**Task goal:** Below are the records; count how many of their lines hold the string "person" and give the number alone.
------ Data in this exercise ------
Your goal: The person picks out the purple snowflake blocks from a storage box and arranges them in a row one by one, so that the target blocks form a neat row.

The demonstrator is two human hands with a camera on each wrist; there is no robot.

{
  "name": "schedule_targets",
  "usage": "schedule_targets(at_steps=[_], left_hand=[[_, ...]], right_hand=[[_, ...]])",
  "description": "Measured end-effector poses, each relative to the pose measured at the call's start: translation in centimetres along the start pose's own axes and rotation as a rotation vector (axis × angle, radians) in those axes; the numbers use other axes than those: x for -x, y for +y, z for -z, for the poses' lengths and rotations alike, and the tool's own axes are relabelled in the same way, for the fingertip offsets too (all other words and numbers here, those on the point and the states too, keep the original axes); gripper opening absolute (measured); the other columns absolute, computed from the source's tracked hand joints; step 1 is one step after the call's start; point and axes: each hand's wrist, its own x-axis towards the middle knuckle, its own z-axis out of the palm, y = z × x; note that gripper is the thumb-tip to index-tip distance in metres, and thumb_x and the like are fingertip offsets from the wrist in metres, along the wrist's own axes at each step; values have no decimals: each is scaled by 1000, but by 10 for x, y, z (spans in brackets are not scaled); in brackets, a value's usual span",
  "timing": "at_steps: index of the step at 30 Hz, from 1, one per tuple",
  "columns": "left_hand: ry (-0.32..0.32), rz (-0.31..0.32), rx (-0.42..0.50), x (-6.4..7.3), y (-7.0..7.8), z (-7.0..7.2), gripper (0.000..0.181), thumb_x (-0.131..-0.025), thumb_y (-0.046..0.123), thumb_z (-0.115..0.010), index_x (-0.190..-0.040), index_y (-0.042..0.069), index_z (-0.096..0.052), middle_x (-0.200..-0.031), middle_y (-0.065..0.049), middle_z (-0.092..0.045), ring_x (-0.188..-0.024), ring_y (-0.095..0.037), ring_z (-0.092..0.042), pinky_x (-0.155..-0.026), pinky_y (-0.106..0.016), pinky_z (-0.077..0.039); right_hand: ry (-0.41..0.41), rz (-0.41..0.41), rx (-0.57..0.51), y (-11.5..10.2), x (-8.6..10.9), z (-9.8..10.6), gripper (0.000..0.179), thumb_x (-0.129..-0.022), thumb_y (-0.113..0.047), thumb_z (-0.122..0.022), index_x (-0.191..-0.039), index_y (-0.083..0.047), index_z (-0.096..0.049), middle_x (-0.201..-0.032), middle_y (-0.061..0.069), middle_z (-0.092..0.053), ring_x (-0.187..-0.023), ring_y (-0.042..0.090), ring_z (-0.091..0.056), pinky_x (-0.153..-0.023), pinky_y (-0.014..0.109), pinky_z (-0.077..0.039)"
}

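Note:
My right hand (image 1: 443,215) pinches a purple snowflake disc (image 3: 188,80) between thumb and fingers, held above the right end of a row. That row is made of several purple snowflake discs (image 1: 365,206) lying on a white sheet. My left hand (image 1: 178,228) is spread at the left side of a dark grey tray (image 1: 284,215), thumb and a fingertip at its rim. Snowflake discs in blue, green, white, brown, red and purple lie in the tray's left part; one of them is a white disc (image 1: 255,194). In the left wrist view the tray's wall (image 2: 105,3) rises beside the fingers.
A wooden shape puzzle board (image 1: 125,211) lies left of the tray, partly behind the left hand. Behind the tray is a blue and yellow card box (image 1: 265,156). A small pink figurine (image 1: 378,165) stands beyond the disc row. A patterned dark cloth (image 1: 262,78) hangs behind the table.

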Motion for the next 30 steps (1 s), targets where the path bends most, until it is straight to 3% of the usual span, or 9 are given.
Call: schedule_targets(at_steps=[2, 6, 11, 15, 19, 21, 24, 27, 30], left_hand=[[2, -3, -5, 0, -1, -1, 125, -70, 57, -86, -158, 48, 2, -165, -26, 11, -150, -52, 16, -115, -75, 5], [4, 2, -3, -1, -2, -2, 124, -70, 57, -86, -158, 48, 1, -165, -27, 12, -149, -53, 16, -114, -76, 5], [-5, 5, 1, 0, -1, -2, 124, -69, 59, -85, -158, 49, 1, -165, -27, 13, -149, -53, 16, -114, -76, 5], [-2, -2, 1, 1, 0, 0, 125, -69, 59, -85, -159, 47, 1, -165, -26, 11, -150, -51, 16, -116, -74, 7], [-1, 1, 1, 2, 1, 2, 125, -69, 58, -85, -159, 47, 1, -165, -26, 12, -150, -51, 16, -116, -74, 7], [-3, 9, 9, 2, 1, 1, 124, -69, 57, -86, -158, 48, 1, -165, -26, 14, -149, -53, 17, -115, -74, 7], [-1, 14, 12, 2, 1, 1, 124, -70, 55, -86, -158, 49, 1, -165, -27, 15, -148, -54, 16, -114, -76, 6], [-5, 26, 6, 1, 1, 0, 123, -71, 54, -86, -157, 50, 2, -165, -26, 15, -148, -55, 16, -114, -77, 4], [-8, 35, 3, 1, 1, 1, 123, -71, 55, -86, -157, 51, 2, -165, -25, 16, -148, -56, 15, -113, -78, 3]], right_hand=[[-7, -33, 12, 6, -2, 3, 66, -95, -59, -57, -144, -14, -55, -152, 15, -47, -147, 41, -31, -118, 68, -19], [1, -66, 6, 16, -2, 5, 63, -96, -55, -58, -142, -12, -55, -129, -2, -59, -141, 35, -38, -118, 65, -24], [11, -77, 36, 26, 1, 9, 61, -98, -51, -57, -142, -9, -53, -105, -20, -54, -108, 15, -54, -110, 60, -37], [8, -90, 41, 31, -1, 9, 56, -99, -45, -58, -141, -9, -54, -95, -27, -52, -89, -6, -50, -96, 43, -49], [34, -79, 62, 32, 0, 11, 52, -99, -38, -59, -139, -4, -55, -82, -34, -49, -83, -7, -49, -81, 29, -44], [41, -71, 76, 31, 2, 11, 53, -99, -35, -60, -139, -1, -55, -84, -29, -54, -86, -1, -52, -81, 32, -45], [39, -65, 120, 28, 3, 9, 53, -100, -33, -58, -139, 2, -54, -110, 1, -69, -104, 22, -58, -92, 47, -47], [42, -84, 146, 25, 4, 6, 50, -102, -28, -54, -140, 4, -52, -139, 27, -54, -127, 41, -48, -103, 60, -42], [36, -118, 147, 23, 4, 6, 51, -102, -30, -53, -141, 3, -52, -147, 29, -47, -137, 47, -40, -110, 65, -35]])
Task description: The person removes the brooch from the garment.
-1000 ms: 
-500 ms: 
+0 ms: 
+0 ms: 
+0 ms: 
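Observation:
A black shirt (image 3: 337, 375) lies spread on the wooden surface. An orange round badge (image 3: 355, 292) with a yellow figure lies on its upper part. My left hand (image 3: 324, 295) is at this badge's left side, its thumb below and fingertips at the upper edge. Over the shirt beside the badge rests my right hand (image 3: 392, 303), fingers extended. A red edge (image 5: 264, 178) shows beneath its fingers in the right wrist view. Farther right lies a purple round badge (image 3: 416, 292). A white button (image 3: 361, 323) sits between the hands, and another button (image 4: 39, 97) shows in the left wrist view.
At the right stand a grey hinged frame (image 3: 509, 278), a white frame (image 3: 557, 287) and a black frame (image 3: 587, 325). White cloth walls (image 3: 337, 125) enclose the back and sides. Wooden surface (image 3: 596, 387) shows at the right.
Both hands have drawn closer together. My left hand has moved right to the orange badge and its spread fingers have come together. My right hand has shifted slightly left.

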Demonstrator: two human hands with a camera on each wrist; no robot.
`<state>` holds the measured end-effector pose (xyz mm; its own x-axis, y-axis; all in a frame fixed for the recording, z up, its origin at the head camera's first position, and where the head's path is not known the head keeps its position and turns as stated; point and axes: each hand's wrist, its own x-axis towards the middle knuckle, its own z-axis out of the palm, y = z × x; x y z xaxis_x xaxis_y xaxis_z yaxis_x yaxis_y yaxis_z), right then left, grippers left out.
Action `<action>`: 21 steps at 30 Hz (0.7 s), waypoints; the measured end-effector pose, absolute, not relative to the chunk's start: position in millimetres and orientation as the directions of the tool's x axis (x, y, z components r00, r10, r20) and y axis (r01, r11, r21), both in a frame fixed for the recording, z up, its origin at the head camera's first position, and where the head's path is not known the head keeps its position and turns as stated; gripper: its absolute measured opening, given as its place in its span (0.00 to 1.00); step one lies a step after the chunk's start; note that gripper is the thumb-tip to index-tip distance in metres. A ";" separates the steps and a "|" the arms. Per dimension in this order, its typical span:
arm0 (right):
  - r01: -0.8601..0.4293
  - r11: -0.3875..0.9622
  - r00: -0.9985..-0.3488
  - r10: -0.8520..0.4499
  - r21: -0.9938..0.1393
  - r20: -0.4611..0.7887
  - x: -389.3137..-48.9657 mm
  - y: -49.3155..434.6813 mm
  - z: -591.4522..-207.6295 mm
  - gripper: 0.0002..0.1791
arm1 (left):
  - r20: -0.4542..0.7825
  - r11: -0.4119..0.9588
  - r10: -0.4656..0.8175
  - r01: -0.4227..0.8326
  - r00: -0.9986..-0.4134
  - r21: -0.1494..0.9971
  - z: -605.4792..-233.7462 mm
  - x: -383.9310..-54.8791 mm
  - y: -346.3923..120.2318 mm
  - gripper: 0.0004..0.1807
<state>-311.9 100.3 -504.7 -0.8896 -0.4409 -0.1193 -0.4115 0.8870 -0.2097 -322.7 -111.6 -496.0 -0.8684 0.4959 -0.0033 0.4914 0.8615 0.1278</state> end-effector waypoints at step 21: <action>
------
**Answer section:** 2